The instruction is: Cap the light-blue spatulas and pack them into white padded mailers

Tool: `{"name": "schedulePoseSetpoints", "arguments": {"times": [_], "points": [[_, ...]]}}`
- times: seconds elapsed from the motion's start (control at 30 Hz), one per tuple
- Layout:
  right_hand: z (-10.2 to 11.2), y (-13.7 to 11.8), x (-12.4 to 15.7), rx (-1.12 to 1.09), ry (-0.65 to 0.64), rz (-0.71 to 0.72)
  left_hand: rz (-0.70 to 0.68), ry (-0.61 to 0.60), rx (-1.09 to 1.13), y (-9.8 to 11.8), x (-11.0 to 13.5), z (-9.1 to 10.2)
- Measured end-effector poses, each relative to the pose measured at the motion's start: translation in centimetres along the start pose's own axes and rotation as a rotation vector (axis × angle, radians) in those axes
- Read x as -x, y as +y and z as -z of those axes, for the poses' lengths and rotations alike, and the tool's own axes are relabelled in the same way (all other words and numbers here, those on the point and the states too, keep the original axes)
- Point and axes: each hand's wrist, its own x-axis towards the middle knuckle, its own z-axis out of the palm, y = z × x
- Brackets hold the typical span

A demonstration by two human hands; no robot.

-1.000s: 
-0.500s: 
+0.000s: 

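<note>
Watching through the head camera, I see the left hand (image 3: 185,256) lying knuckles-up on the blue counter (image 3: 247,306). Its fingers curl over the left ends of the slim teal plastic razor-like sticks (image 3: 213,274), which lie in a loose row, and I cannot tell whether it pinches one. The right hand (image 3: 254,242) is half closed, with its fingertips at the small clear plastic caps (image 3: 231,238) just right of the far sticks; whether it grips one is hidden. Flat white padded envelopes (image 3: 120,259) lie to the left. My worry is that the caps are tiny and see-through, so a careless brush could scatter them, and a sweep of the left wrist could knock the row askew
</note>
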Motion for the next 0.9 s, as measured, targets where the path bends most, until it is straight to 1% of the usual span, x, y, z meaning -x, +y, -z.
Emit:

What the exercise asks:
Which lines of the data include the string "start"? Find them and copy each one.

Result of this task:
- times: seconds elapsed from the motion's start (control at 30 Hz), one per tuple
- Measured end-effector poses, each relative to the pose measured at the motion's start: translation in centimetres along the start pose's own axes and rotation as a rotation vector (axis × angle, radians) in those axes

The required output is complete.